Nothing but the lines holding the string "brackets" should appear in the answer. Copy them from the entries.

Stored data
----

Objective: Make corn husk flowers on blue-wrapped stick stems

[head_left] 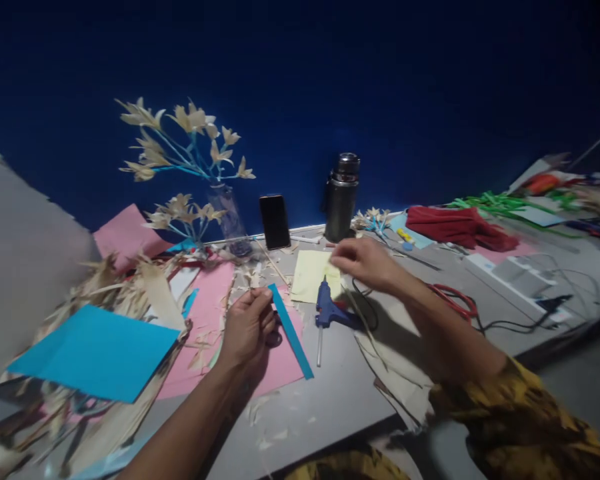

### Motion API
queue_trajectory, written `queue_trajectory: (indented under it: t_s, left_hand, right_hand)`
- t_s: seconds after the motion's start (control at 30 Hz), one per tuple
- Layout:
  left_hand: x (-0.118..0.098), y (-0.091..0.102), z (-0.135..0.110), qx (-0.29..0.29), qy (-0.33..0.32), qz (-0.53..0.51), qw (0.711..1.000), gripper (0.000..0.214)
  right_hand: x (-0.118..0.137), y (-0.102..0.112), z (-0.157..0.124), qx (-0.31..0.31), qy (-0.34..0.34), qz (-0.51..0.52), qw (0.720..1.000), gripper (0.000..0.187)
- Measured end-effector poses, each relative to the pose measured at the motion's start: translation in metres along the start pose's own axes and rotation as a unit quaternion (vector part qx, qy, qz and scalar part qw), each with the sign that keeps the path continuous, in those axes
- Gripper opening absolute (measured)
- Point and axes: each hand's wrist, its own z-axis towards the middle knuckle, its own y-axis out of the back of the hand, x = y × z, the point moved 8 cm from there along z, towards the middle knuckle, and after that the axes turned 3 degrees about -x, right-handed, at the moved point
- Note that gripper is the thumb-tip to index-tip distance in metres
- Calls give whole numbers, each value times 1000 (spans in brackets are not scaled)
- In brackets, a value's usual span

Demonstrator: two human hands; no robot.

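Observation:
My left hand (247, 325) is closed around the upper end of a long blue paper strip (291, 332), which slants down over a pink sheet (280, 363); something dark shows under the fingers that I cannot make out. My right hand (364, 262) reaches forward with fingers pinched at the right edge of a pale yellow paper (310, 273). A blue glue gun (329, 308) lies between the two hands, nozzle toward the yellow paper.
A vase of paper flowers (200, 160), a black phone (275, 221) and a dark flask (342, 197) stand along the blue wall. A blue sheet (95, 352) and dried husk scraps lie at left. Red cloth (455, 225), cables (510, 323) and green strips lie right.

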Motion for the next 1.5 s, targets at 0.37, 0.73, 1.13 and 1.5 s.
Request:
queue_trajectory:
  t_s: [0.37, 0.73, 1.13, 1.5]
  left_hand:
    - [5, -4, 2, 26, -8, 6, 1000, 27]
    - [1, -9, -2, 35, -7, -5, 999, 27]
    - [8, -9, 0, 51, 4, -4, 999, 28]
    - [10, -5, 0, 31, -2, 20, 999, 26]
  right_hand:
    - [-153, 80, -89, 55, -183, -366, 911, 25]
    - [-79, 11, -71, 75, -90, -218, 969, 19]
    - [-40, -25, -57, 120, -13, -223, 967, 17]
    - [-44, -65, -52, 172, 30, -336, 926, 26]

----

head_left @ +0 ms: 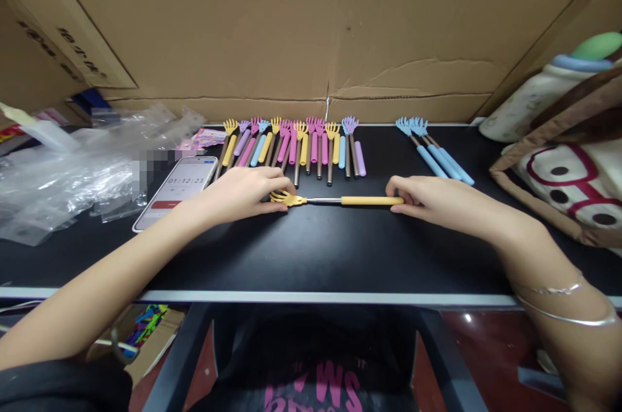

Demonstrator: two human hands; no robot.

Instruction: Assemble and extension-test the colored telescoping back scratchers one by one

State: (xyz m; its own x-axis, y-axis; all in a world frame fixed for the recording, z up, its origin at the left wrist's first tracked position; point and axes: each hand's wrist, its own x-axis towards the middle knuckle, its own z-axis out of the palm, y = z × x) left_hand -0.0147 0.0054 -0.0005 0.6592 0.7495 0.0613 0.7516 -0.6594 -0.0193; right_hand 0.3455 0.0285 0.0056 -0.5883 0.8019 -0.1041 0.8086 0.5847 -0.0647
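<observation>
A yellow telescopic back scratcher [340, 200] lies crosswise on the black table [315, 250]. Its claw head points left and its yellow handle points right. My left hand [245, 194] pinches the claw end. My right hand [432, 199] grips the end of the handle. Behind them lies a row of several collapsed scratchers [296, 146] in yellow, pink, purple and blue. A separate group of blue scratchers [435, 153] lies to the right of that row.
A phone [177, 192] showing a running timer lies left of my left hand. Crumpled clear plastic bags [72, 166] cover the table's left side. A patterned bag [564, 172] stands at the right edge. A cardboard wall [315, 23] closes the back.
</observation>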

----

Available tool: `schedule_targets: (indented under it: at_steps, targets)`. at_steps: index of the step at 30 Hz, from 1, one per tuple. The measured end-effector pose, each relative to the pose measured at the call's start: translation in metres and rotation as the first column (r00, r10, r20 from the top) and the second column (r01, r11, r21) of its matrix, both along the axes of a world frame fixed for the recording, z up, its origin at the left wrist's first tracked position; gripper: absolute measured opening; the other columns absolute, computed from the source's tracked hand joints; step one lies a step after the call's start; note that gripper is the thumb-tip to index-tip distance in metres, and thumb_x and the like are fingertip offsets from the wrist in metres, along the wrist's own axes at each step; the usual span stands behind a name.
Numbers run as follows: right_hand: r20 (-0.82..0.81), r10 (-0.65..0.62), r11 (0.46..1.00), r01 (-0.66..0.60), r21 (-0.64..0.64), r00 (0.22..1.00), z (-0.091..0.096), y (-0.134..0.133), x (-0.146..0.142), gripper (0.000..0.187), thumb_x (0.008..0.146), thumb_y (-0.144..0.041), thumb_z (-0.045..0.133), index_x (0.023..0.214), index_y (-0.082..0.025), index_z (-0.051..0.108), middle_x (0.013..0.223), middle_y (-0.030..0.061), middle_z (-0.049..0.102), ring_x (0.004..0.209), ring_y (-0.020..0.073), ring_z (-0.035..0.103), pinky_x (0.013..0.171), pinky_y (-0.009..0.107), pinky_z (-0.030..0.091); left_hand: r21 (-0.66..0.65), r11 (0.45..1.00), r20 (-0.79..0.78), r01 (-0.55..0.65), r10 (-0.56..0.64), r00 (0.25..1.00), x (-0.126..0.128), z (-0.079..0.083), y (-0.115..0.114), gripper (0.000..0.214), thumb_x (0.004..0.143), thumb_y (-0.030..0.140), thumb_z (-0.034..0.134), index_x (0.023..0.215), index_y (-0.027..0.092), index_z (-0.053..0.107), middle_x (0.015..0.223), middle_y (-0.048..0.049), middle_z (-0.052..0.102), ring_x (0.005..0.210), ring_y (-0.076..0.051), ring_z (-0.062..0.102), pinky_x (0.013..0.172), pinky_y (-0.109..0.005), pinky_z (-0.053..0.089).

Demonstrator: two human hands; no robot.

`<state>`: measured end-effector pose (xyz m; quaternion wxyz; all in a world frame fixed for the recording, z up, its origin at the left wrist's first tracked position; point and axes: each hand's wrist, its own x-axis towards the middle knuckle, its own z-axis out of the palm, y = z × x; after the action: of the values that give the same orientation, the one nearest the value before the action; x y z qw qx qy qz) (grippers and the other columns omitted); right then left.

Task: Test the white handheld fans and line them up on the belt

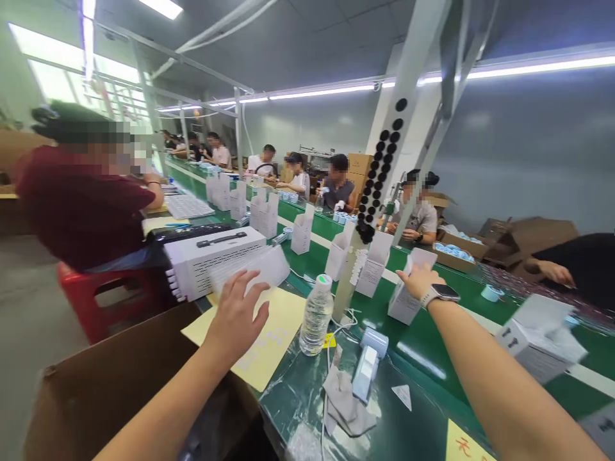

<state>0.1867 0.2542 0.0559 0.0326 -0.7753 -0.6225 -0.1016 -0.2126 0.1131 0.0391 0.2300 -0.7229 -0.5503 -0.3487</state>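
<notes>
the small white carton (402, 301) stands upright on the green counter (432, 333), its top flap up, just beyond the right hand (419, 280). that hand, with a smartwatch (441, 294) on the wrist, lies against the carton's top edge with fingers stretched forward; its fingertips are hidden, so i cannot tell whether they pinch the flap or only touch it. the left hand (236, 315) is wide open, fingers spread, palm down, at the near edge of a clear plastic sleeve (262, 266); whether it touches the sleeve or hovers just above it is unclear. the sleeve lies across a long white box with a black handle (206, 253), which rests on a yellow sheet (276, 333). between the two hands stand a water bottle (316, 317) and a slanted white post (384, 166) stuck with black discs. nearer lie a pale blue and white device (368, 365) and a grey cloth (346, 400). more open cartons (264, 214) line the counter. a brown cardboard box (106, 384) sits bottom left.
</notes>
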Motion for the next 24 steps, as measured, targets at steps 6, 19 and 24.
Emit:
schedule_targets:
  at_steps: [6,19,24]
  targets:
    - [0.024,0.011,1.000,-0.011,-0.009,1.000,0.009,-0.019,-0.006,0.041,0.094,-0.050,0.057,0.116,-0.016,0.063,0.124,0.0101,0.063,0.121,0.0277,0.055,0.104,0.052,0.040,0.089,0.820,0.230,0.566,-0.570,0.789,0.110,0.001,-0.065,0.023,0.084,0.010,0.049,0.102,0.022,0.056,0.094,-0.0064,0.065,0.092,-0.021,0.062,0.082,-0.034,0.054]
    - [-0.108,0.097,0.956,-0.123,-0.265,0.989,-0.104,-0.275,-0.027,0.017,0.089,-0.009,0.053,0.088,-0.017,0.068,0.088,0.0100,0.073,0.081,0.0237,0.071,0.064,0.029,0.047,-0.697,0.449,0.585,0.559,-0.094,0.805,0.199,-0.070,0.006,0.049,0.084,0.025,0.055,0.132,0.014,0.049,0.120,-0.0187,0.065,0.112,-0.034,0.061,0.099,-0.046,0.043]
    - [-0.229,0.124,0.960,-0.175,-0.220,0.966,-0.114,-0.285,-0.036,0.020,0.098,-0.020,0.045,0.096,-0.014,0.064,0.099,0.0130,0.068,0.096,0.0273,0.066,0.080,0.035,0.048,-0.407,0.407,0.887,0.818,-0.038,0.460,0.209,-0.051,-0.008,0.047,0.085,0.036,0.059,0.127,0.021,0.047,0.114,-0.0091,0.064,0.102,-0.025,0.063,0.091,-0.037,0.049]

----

REPLY
- Calls give whole numbers, each value times 1000 (spans in brackets are not scaled)
- In brackets, a value's usual span

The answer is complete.